▸ ACTION ITEM: From the first line through the last, transcribe the listing word for word.

▸ INFORMATION SHOWN:
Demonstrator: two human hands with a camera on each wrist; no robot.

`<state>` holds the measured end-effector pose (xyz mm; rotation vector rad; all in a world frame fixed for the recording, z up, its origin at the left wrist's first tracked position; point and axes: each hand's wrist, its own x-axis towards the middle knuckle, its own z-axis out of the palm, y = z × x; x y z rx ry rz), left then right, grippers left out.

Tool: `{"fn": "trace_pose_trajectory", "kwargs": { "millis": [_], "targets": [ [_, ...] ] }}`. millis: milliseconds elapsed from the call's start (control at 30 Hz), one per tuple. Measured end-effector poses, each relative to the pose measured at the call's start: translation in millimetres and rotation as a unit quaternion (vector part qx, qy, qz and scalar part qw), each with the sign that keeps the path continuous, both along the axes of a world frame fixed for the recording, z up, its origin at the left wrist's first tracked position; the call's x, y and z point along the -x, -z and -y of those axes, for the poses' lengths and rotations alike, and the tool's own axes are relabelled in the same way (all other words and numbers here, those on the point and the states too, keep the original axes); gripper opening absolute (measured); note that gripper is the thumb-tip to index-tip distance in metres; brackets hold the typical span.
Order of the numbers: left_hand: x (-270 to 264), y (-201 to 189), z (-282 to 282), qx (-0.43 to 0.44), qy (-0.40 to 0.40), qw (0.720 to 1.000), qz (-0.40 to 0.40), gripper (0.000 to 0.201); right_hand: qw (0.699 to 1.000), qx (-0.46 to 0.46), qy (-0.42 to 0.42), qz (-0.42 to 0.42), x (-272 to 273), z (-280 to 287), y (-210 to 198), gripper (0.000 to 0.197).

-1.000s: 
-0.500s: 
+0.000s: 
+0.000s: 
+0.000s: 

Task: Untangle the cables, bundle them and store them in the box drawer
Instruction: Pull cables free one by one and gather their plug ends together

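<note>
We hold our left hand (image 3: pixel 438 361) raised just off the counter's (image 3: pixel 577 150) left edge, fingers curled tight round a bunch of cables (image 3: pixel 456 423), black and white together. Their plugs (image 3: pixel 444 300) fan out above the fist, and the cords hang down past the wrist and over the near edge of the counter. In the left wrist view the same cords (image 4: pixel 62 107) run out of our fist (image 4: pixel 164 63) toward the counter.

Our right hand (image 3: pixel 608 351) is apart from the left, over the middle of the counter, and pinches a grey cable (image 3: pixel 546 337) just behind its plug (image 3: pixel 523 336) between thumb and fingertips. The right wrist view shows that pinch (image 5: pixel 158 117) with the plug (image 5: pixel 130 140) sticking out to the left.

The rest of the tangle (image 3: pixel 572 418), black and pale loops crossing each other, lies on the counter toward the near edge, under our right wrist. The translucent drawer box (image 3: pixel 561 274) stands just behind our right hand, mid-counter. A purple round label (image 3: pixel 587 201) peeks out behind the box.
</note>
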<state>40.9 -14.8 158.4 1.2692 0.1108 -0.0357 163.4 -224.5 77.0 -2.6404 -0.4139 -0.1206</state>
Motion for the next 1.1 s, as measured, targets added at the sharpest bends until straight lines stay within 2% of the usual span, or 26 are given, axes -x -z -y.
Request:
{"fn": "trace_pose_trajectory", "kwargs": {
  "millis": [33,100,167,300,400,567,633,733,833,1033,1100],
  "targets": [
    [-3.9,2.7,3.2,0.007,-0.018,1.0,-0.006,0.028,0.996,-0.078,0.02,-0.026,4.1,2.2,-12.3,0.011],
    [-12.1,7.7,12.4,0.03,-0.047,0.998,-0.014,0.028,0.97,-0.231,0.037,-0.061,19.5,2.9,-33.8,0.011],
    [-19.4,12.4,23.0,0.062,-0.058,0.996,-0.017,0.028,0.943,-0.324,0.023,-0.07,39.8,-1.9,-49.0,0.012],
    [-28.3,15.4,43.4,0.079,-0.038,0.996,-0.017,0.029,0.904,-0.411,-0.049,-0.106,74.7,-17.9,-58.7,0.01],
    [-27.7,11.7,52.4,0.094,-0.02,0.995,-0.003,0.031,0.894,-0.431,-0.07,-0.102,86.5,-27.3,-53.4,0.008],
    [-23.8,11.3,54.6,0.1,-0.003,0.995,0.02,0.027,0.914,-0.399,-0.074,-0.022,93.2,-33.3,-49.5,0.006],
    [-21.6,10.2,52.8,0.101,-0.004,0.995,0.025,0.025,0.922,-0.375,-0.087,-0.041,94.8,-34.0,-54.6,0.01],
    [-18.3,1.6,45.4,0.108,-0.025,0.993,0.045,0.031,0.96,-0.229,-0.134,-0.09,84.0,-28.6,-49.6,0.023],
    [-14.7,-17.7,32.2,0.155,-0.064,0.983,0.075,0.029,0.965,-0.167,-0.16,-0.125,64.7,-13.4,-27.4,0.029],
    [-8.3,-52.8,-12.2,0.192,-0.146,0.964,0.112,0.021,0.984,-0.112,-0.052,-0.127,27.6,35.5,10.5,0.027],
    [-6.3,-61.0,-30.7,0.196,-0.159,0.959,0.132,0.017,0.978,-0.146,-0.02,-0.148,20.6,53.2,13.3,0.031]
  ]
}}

▸ REPLY TO THE TASK:
Demonstrator: two human hands with a camera on each wrist; no robot.

`<state>` holds the measured end-effector pose (xyz mm; rotation vector rad; all in a world frame fixed for the recording, z up, its origin at the left wrist's first tracked position; point and axes: each hand's wrist, its own x-axis towards the middle knuckle, its own z-axis out of the palm, y = z × x; x y z rx ry rz), left then right, grippers left out.

Tool: `{"fn": "trace_pose_trajectory", "kwargs": { "millis": [_], "targets": [ [_, ...] ] }}`. millis: milliseconds elapsed from the call's start (control at 30 Hz), one per tuple. Measured end-effector poses, each relative to the pose measured at the call's start: translation in millimetres and rotation as a unit quaternion (vector part qx, qy, qz and scalar part qw), each with the sign that keeps the path continuous, both along the axes of a world frame fixed for the recording, z up, its origin at the left wrist's first tracked position; the call's x, y and z point along the -x, -z and -y of those axes, for the poses' lengths and rotations alike, and the tool's own axes are relabelled in the same way (all other words and numbers here, those on the point and the states too, keep the original axes); gripper opening absolute (measured); note that gripper is the thumb-tip to index-tip distance in metres; brackets hold the typical span.
Order of the numbers: left_hand: x (-270 to 264), y (-201 to 189), z (-282 to 282), qx (-0.43 to 0.44), qy (-0.40 to 0.40), qw (0.720 to 1.000), qz (-0.40 to 0.40), gripper (0.000 to 0.201); right_hand: qw (0.699 to 1.000), qx (-0.46 to 0.46), qy (-0.42 to 0.42), qz (-0.42 to 0.42), x (-272 to 273), z (-280 to 287), y (-210 to 198), gripper (0.000 to 0.197).

-1.000s: 
-0.500s: 
+0.000s: 
+0.000s: 
+0.000s: 

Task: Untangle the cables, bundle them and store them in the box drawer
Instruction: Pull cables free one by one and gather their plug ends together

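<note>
We hold our left hand (image 3: pixel 438 361) raised just off the counter's (image 3: pixel 577 150) left edge, fingers curled tight round a bunch of cables (image 3: pixel 456 423), black and white together. Their plugs (image 3: pixel 444 300) fan out above the fist, and the cords hang down past the wrist and over the near edge of the counter. In the left wrist view the same cords (image 4: pixel 62 107) run out of our fist (image 4: pixel 164 63) toward the counter.

Our right hand (image 3: pixel 608 351) is apart from the left, over the middle of the counter, and pinches a grey cable (image 3: pixel 546 337) just behind its plug (image 3: pixel 523 336) between thumb and fingertips. The right wrist view shows that pinch (image 5: pixel 158 117) with the plug (image 5: pixel 130 140) sticking out to the left.

The rest of the tangle (image 3: pixel 572 418), black and pale loops crossing each other, lies on the counter toward the near edge, under our right wrist. The translucent drawer box (image 3: pixel 561 274) stands just behind our right hand, mid-counter. A purple round label (image 3: pixel 587 201) peeks out behind the box.
</note>
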<state>40.9 -14.8 158.4 1.2692 0.1108 -0.0357 163.4 -224.5 77.0 -2.6404 -0.4139 -0.1206</state>
Motion for the next 1.1 s, as measured, targets added at the sharpest bends until straight lines stay within 2% of the usual span, or 26 are given, axes -x -z -y.
Request:
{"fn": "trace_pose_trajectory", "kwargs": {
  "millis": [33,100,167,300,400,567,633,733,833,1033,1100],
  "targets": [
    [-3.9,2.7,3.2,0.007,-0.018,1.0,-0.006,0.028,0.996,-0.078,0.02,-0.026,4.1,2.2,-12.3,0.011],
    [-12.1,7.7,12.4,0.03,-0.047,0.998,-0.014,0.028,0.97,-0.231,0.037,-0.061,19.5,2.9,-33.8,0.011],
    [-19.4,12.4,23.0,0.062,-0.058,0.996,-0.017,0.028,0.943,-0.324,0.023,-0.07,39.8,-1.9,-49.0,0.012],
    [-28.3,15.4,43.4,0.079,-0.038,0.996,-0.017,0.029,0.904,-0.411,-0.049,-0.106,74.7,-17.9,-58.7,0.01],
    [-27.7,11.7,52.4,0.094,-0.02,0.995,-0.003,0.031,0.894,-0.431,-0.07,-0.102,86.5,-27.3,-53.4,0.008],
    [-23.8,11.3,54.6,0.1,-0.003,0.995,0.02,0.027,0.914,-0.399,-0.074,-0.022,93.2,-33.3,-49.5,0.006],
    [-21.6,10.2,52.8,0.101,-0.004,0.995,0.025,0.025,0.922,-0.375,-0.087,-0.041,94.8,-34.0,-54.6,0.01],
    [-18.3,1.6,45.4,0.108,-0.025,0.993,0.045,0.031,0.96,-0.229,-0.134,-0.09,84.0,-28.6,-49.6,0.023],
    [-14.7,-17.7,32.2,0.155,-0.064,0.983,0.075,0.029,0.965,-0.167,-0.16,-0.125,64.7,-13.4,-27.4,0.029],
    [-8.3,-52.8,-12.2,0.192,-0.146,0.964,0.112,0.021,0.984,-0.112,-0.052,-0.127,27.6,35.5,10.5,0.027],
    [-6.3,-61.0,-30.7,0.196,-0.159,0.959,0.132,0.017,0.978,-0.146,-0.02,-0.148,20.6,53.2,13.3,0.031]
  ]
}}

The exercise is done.